**DATASET EXTRACT**.
------------------------------------------------------------------------
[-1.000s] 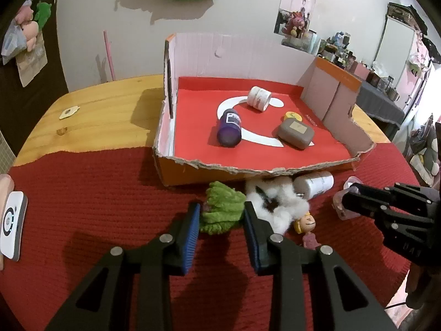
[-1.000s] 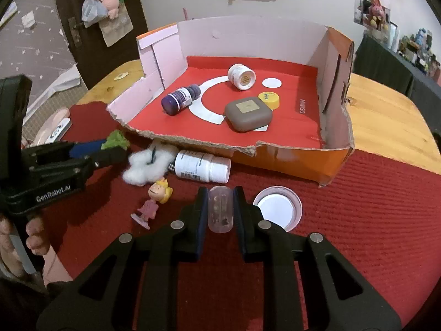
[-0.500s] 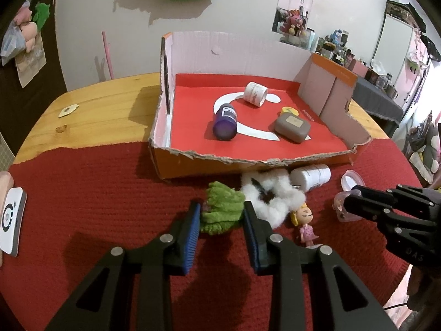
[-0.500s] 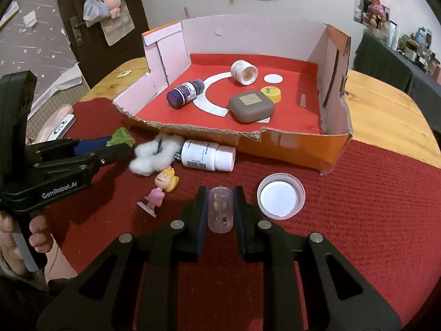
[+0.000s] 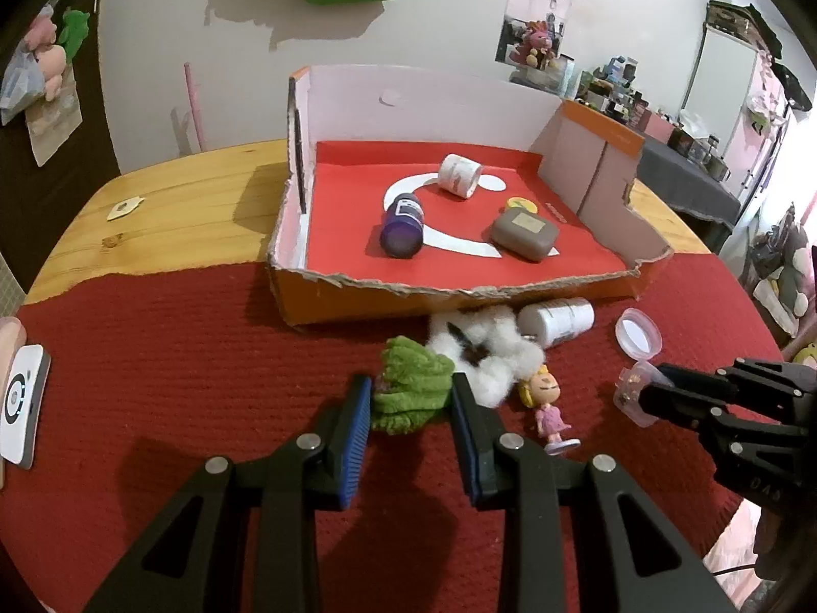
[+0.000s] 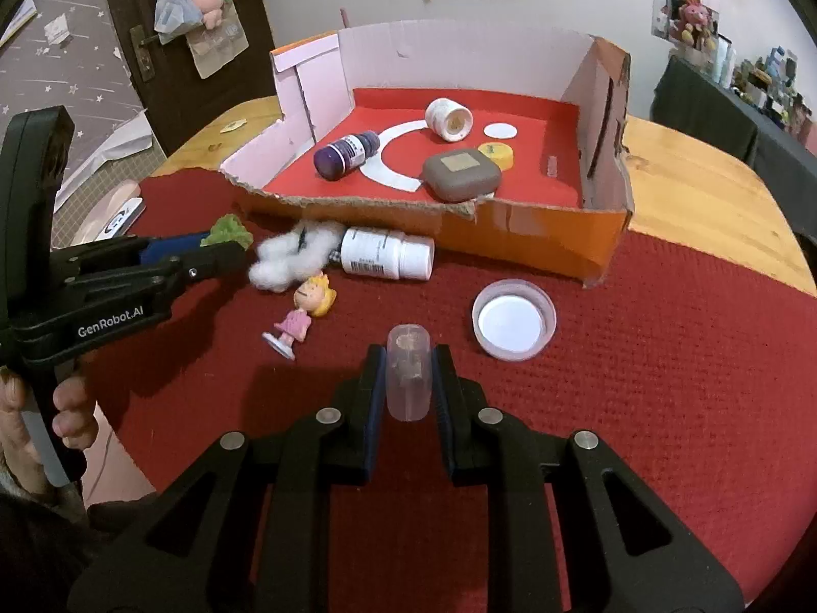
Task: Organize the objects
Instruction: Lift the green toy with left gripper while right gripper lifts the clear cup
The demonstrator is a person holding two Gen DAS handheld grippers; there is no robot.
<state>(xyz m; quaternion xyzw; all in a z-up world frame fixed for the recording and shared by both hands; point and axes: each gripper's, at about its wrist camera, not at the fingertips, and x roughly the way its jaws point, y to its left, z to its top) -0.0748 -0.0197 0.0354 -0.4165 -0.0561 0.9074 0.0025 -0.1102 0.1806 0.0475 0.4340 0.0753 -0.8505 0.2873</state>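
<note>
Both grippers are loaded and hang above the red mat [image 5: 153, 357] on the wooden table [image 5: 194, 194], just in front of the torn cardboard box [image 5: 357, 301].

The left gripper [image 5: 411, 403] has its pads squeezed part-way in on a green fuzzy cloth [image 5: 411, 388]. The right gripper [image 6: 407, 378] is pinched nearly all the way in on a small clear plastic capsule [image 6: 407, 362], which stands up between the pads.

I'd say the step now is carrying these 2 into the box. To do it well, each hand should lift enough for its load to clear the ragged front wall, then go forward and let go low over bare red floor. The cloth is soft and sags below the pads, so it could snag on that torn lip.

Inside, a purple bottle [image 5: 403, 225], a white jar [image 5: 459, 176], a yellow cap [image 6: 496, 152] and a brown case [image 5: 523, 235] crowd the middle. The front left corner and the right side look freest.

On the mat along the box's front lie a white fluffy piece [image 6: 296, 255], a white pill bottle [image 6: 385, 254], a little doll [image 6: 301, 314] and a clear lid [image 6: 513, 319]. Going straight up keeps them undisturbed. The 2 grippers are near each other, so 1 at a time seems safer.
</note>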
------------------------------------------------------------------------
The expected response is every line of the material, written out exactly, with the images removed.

[-1.000s] 
[-1.000s] 
[-0.500s] 
[-0.500s] 
[+0.000s] 
[+0.000s] 
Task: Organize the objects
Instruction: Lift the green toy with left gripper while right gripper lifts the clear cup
The demonstrator is a person holding two Gen DAS handheld grippers; there is no robot.
<state>(xyz m; quaternion xyzw; all in a z-up world frame fixed for the recording and shared by both hands; point and axes: each gripper's, at about its wrist camera, not at the fingertips, and x roughly the way its jaws point, y to its left, z to its top) -0.0748 -0.0197 0.0354 -0.4165 -0.0561 0.9074 0.0025 -0.1102 0.1806 0.0475 0.4340 0.0753 -0.8505 0.2873</state>
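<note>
Both grippers are loaded and hang above the red mat [image 5: 153, 357] on the wooden table [image 5: 194, 194], just in front of the torn cardboard box [image 5: 357, 301].

The left gripper [image 5: 411, 403] has its pads squeezed part-way in on a green fuzzy cloth [image 5: 411, 388]. The right gripper [image 6: 407, 378] is pinched nearly all the way in on a small clear plastic capsule [image 6: 407, 362], which stands up between the pads.

I'd say the step now is carrying these 2 into the box. To do it well, each hand should lift enough for its load to clear the ragged front wall, then go forward and let go low over bare red floor. The cloth is soft and sags below the pads, so it could snag on that torn lip.

Inside, a purple bottle [image 5: 403, 225], a white jar [image 5: 459, 176], a yellow cap [image 6: 496, 152] and a brown case [image 5: 523, 235] crowd the middle. The front left corner and the right side look freest.

On the mat along the box's front lie a white fluffy piece [image 6: 296, 255], a white pill bottle [image 6: 385, 254], a little doll [image 6: 301, 314] and a clear lid [image 6: 513, 319]. Going straight up keeps them undisturbed. The 2 grippers are near each other, so 1 at a time seems safer.
</note>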

That wraps up the answer.